Так Айма из названой сестры стала мне… Не то что бы невестой. Но и не то что бы нет. Правда, знали об этом только мы двое. И как ни странно, я рад, что теперь об этом знаешь ты, милая Мари.
* * *
Первое заседание – на святого Мартина; такое множество народу под сводами базилики, что одного старенького епископа пришлось выносить, не успели еще допеть «Veni Creator Spiritus» – старец задохнулся, не выдержав давления толпы. Благороднейшего из собраний, на самом-то деле – четыреста одних епископов, аббатов и приоров монастырей не меньше восьми сотен, а уж прочих клириков и мирян не сосчитать. Никакой церкви, даже самой просторной в Риме, не вместить такого множества. Небольшая тулузская делегация совершено потерялась в сияющем собрании; они-то по дороге мнили себя важными людьми, можно сказать, теми, ради чьих дел и созывается Собор… А тут… даже граф Раймон Старый оказался простым просителем, измученным дорогой. Денег на корабль из Марселя и другие путевые расходы ему дал от лица Папы не кто иной, как легат Пьетро де Беневенто, подумать только, нищий граф, не на что заплатить за гостиницу. Что уж говорить о мелкой сошке вроде его рыцарей или пары консулов, после долгого пути приодевшихся кто во что горазд – но в сравнении с литургическими одеждами священства даже самые толстые золотые цепи, самые алые плащи выглядели что-то незначительно. И сколько врагов, Боже ты мой, сколько врагов… Знакомых лиц безумно мало, а если уж видится среди прочих знакомое лицо – то такое, что лучше бы не было. Гюи Монфор. Представитель Симона, да. Монфор, но не самый страшный. К добру или к худу – всего только его брат, хотя и старший по крови, но на самом деле, по делам – младший, младший, чуть менее опасный.

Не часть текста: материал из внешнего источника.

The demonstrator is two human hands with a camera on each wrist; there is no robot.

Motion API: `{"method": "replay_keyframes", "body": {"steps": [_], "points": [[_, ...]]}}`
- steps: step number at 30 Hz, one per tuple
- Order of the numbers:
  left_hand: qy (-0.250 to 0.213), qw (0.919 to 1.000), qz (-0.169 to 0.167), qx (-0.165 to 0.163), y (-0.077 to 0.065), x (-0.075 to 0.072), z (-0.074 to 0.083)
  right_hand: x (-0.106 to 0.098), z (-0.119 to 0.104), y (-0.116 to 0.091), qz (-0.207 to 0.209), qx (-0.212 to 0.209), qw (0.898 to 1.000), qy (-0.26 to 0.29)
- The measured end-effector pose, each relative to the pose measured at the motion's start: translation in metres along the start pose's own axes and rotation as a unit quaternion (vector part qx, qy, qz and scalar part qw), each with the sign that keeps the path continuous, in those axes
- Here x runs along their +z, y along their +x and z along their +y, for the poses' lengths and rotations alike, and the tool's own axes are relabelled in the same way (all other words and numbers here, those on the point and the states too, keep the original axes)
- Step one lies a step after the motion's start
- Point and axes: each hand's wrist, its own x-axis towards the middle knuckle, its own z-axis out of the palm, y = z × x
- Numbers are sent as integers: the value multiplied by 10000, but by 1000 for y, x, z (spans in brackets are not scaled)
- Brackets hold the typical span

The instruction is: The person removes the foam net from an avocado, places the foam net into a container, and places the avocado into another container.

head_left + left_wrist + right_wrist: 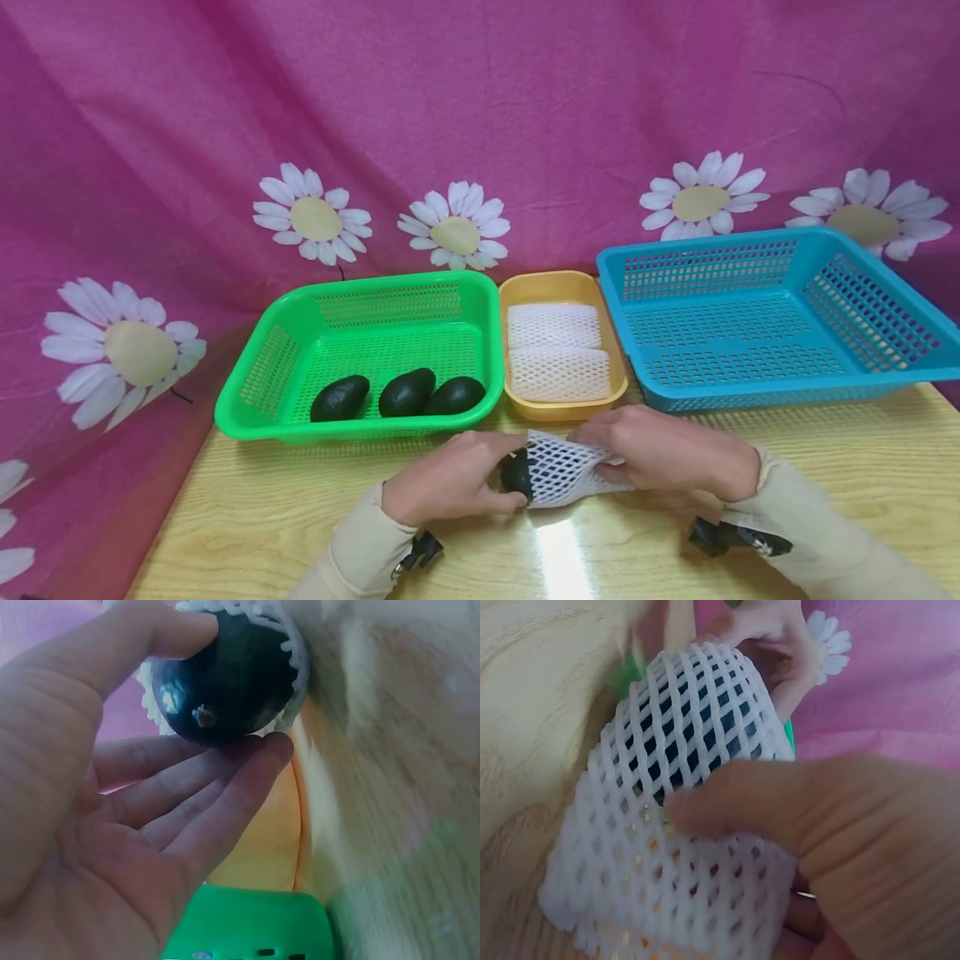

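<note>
A dark avocado point(516, 475) sits partly inside a white foam net sleeve point(562, 471) just above the table, in front of the orange tray. My left hand point(457, 479) holds the avocado's bare end between thumb and fingers. In the left wrist view, the rounded end of the avocado point(225, 682) with its stem scar pokes out of the net. My right hand point(648, 450) pinches the net's other end. Seen from the right wrist, the net sleeve point(682, 772) is stretched over the fruit, and its loose end hangs past the thumb.
At the left stands a green basket point(300, 429) with three avocados point(407, 392) along its near side. The orange tray point(566, 411) in the middle holds folded white foam nets point(558, 373). A blue basket point(738, 387) stands at the right. Behind them hangs a pink flowered cloth point(525, 108).
</note>
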Motion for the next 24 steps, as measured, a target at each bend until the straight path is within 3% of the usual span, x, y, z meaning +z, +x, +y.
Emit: {"method": "replay_keyframes", "body": {"steps": [8, 21, 24], "points": [[10, 9998, 32, 171, 4, 6, 3, 4, -2, 4, 125, 59, 9999, -20], [118, 9997, 211, -46, 7, 15, 8, 6, -7, 7, 225, -46, 9994, -248], [48, 9998, 197, 0, 8, 16, 9, 5, -7, 6, 78, 146, 9997, -188]]}}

Епископ Тулузский. Такой же сумасшедший, как и всегда. И так же сторонящийся тулузцев, словно прокаженных. Господи, сколько южных епископов – и почти все против нас, тоскливо думал меньший из прибывших, шаря глазами по лицам. Бывший легат мэтр Тедиз… Каркассонский епископ Гюи, приехавший с севера с Монфором еще шесть лет назад, франк, ни слова не знающий по-провансальски… Арнаут Амори – ну, этого кто теперь разберет, ему самому не так уж нравится Монфор под боком с тех пор, как он заделался архиепископом Нарбоннским. Еще одна надежда – легат Пейре де Беневен; однако этот ни разу до открытия собрания не подошел к провансальцам, не ободрил их словом. Пожалуй, придется признать, что он нас все-таки избегает.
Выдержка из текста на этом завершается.